▶ **Assigned task**
With pictures excluded, output exactly the lines that run from the first line of the data below through the line containing "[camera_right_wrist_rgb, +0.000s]".
##### Data shown
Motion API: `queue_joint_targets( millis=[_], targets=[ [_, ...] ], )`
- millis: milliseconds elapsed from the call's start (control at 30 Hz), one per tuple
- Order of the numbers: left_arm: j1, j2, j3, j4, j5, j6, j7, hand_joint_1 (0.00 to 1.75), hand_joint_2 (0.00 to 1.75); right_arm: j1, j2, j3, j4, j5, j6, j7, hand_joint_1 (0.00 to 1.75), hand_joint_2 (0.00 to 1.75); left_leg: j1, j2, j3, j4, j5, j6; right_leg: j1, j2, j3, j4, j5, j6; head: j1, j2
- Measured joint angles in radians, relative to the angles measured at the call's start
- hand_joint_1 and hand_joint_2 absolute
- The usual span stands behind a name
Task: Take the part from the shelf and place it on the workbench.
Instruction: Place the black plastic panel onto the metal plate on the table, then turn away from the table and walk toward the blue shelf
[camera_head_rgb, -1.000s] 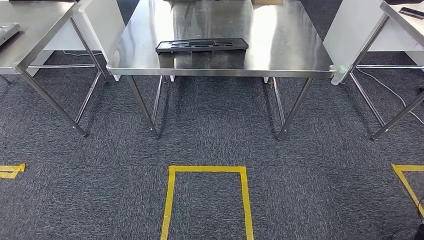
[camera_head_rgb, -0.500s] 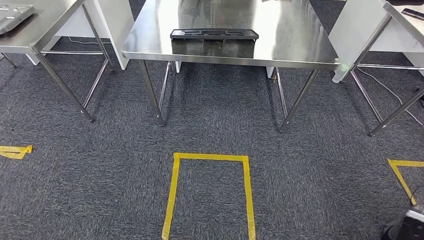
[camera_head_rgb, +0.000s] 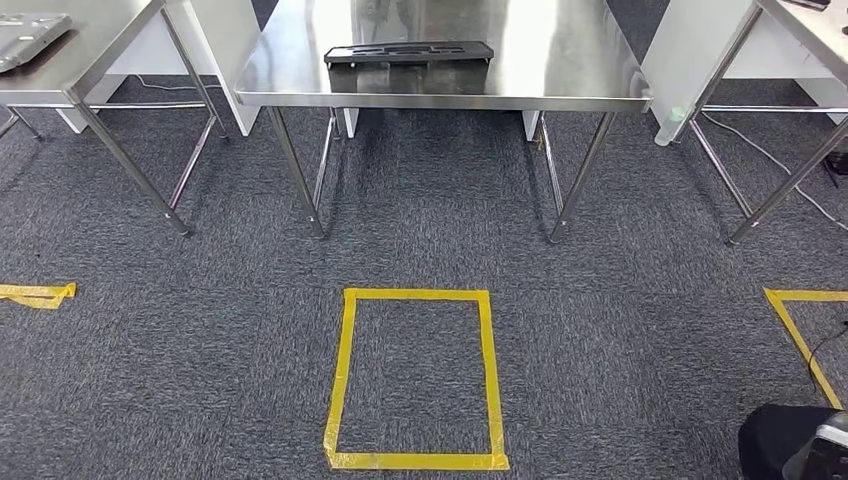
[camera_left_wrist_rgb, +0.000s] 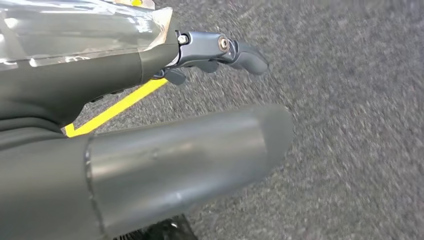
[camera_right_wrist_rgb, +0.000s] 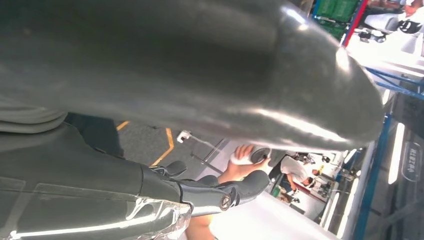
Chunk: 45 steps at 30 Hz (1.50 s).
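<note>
Ahead of me stands a steel worktop (camera_head_rgb: 560, 60), and the part (camera_head_rgb: 408, 53), a flat black tray-like piece with shallow recessed compartments, lies on it close to the near edge, toward my left half of the surface. I cannot make out anything inside those recesses. Nothing touches the part; its reflection shows in the polished steel just beside it.

My left robot hand (camera_left_wrist_rgb: 150, 145) hangs over the grey carpet (camera_head_rgb: 600, 330), thumb and darker fingers (camera_left_wrist_rgb: 245, 55) spread apart and holding nothing. My right robot hand (camera_right_wrist_rgb: 190, 100) is likewise released, its fingers (camera_right_wrist_rgb: 250, 185) apart with nothing between them. Past those fingers a person's hand (camera_right_wrist_rgb: 245, 160) holds something white, too blurred to identify.

On the carpet directly in front of me is a yellow tape rectangle (camera_head_rgb: 343, 370), between me and the worktop. A 2nd tape outline (camera_head_rgb: 800, 335) sits off to my right, and a short tape scrap (camera_head_rgb: 35, 294) to my left. Another steel table (camera_head_rgb: 90, 50) stands at my left with a grey flat object (camera_head_rgb: 30, 28) on it, and a 3rd table (camera_head_rgb: 810, 30) at my right.
</note>
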Motion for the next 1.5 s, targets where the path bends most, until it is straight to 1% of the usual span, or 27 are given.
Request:
queue_joint_targets(
  millis=[33,67,100,133,200,233,300,400,433,500,567,600,633,700,767,800,900,933,1000,1067,1100,1133,1167,1267,1333,1433,1500],
  targets=[
    [0.000,0.001,0.000,0.000,-0.003,-0.001,-0.001,0.00,0.00,0.000,0.001,0.000,0.000,0.001,0.000,0.000,0.00,0.00,0.002,0.000,-0.012,0.069,-0.040,-0.004,0.001,-0.002,-0.011,0.003,0.009,-0.001,0.000,0.000],
    [0.000,0.002,-0.001,0.001,-0.005,-0.002,-0.001,0.00,0.00,0.001,0.001,0.000,0.000,0.001,0.000,0.000,0.00,0.00,0.004,-0.001,-0.015,0.118,-0.052,-0.008,0.002,-0.003,-0.024,0.007,0.018,0.000,0.000,0.000],
    [0.000,0.002,-0.002,0.002,-0.006,-0.003,-0.001,0.00,0.00,0.001,0.002,0.000,0.000,0.001,0.000,0.000,0.00,0.00,0.006,-0.001,-0.004,0.136,-0.041,-0.010,0.002,-0.003,-0.038,0.014,0.026,0.003,0.000,0.000],
    [-0.001,0.002,-0.003,0.003,-0.008,-0.004,-0.002,0.00,0.00,0.002,0.002,0.000,-0.001,0.001,0.000,0.000,0.00,0.00,0.009,-0.001,0.026,0.117,-0.016,-0.011,0.001,-0.003,-0.053,0.023,0.032,0.006,0.000,0.000],
    [-0.001,0.004,-0.005,0.004,-0.012,-0.006,-0.003,0.00,0.00,0.003,0.002,0.000,-0.001,0.001,0.000,0.000,0.00,0.00,0.013,-0.001,0.122,-0.005,0.024,-0.011,0.001,-0.003,-0.081,0.043,0.038,0.014,0.000,0.000],
    [-0.001,0.006,-0.007,0.004,-0.015,-0.007,-0.003,0.00,0.00,0.003,0.002,0.000,-0.003,0.001,-0.001,0.000,0.00,0.00,0.012,-0.003,0.164,-0.068,0.027,-0.009,0.002,-0.004,-0.091,0.052,0.041,0.018,0.000,0.000],
    [-0.001,0.007,-0.011,0.005,-0.020,-0.009,-0.004,0.00,0.00,0.004,0.003,-0.001,-0.007,0.001,-0.002,0.000,0.00,0.00,0.006,-0.006,0.194,-0.126,0.017,-0.004,0.004,-0.006,-0.105,0.061,0.051,0.033,0.001,0.000],
    [-0.002,0.008,-0.016,0.007,-0.028,-0.009,-0.004,0.00,0.00,0.008,0.005,-0.006,-0.014,-0.002,-0.003,0.000,0.00,0.00,0.003,-0.004,0.183,-0.148,0.024,0.016,0.003,-0.005,-0.124,0.075,0.051,0.055,0.001,0.000],
    [-0.002,0.007,-0.018,0.007,-0.030,-0.009,-0.006,0.00,0.00,0.009,0.005,-0.009,-0.015,-0.002,-0.003,0.000,0.00,0.00,0.005,-0.002,0.176,-0.155,0.029,0.028,0.003,-0.003,-0.138,0.098,0.030,0.054,0.002,0.000],
    [-0.002,0.007,-0.023,0.008,-0.034,-0.012,-0.010,0.00,0.00,0.011,0.003,-0.016,-0.016,-0.001,-0.001,0.001,0.00,0.00,0.005,0.002,0.157,-0.161,0.045,0.046,0.004,0.001,-0.179,0.199,-0.042,0.046,0.004,0.000],
    [-0.002,0.007,-0.026,0.010,-0.034,-0.017,-0.012,0.00,0.00,0.013,0.002,-0.024,-0.015,0.001,0.000,0.001,0.00,0.00,0.003,0.005,0.134,-0.160,0.064,0.049,0.004,0.004,-0.209,0.318,-0.091,0.048,0.004,0.000],
    [-0.002,0.007,-0.027,0.011,-0.034,-0.019,-0.012,0.00,0.00,0.015,0.002,-0.027,-0.015,0.002,0.001,0.000,0.00,0.00,0.003,0.006,0.124,-0.160,0.072,0.048,0.003,0.004,-0.207,0.344,-0.088,0.056,0.004,0.000],
    [-0.001,0.007,-0.028,0.012,-0.034,-0.022,-0.012,0.00,0.00,0.016,0.002,-0.031,-0.015,0.004,0.002,-0.002,0.00,0.00,0.002,0.007,0.114,-0.159,0.080,0.047,0.003,0.004,-0.188,0.334,-0.069,0.066,0.004,0.000],
    [-0.001,0.007,-0.028,0.015,-0.034,-0.028,-0.011,0.00,0.00,0.016,0.002,-0.039,-0.015,0.014,0.007,-0.008,0.00,0.00,0.003,0.008,0.101,-0.158,0.093,0.041,0.002,0.004,-0.098,0.212,-0.025,0.079,0.004,0.000],
    [0.000,0.007,-0.028,0.017,-0.035,-0.032,-0.010,0.00,0.00,0.012,0.002,-0.044,-0.015,0.023,0.014,-0.014,0.00,0.00,-0.001,0.008,0.095,-0.156,0.105,0.030,0.006,0.006,-0.005,0.067,-0.021,0.071,0.004,0.000],
    [0.000,0.008,-0.028,0.018,-0.035,-0.033,-0.010,0.00,0.00,0.011,0.002,-0.046,-0.015,0.026,0.016,-0.016,0.00,0.00,-0.003,0.009,0.093,-0.155,0.110,0.025,0.009,0.006,0.017,0.027,-0.029,0.063,0.003,0.000],
    [0.002,0.007,-0.029,0.022,-0.037,-0.034,-0.010,0.00,0.00,0.009,0.002,-0.055,-0.015,0.035,0.020,-0.018,0.00,0.00,-0.001,0.008,0.087,-0.149,0.113,0.008,0.006,0.007,0.012,0.011,-0.026,0.037,0.003,0.000],
    [0.003,0.007,-0.029,0.023,-0.037,-0.034,-0.009,0.00,0.00,0.009,0.002,-0.057,-0.015,0.037,0.020,-0.018,0.00,0.00,0.001,0.007,0.079,-0.129,0.092,0.003,0.003,0.006,0.007,0.010,-0.020,0.025,0.003,0.000],
    [0.005,0.007,-0.029,0.024,-0.037,-0.035,-0.009,0.00,0.00,0.009,0.002,-0.060,-0.015,0.042,0.024,-0.019,0.00,0.00,0.004,0.004,0.041,-0.028,0.011,-0.006,0.000,0.004,-0.004,0.010,-0.010,0.006,0.002,0.000],
    [0.008,0.007,-0.029,0.025,-0.038,-0.036,-0.010,0.00,0.00,0.010,0.002,-0.062,-0.015,0.048,0.031,-0.020,0.00,0.00,0.005,0.003,0.003,0.097,-0.058,-0.013,0.003,0.002,-0.015,0.011,-0.002,-0.002,0.002,0.000],
    [0.010,0.007,-0.029,0.026,-0.038,-0.037,-0.010,0.00,0.00,0.011,0.003,-0.064,-0.015,0.051,0.034,-0.020,0.00,0.00,0.006,0.003,0.002,0.126,-0.064,-0.014,0.004,0.001,-0.019,0.011,0.001,-0.003,0.001,0.000],
    [0.012,0.007,-0.029,0.026,-0.039,-0.037,-0.010,0.00,0.00,0.011,0.003,-0.065,-0.015,0.053,0.037,-0.020,0.00,0.00,0.006,0.003,0.017,0.119,-0.051,-0.014,0.005,0.001,-0.021,0.012,0.003,-0.002,0.001,0.000],
    [0.014,0.007,-0.029,0.027,-0.040,-0.037,-0.011,0.00,0.00,0.011,0.003,-0.067,-0.014,0.055,0.039,-0.021,0.00,0.00,0.006,0.003,0.053,0.072,-0.024,-0.013,0.005,0.001,-0.021,0.014,0.005,-0.002,0.001,0.000],
    [0.015,0.008,-0.029,0.028,-0.043,-0.038,-0.012,0.00,0.00,0.009,0.003,-0.069,-0.014,0.056,0.043,-0.021,0.00,0.00,0.004,0.002,0.175,-0.125,0.036,-0.001,0.011,0.001,-0.024,0.022,0.006,0.005,0.002,0.000],
    [0.015,0.008,-0.029,0.028,-0.045,-0.039,-0.013,0.00,0.00,0.007,0.003,-0.070,-0.014,0.056,0.043,-0.021,0.00,0.00,0.002,0.000,0.190,-0.162,0.035,0.006,0.018,0.001,-0.031,0.028,0.007,0.012,0.002,0.000],
    [0.015,0.008,-0.029,0.029,-0.046,-0.039,-0.013,0.00,0.00,0.003,0.001,-0.073,-0.014,0.044,0.049,-0.019,0.00,0.00,-0.001,-0.001,0.179,-0.165,0.039,0.010,0.019,0.002,-0.040,0.031,0.010,0.010,0.003,0.000],
    [0.014,0.007,-0.029,0.030,-0.048,-0.039,-0.013,0.00,0.00,0.001,0.000,-0.079,-0.014,0.031,0.058,-0.015,0.00,0.00,-0.007,0.000,0.175,-0.162,0.040,0.015,0.015,0.003,-0.047,0.028,0.016,0.016,0.003,0.000]
  ],
)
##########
▶ **Task output**
Motion API: `queue_joint_targets( millis=[_], targets=[ [_, ...] ], )`
- millis: milliseconds elapsed from the call's start (control at 30 Hz), one per tuple
- Order of the numbers: left_arm: j1, j2, j3, j4, j5, j6, j7, hand_joint_1 (0.00 to 1.75), hand_joint_2 (0.00 to 1.75); right_arm: j1, j2, j3, j4, j5, j6, j7, hand_joint_1 (0.00 to 1.75), hand_joint_2 (0.00 to 1.75); left_leg: j1, j2, j3, j4, j5, j6; right_leg: j1, j2, j3, j4, j5, j6; head: j1, j2
- Measured joint angles in radians, relative to the angles measured at the call's start
- hand_joint_1 and hand_joint_2 absolute
- The usual span stands behind a name
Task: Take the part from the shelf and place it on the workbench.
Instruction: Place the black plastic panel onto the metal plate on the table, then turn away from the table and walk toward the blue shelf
[camera_head_rgb, -1.000s] 
[camera_head_rgb, -0.500s] 
[camera_head_rgb, +0.000s] 
[camera_left_wrist_rgb, +0.000s] 
[camera_right_wrist_rgb, +0.000s] 

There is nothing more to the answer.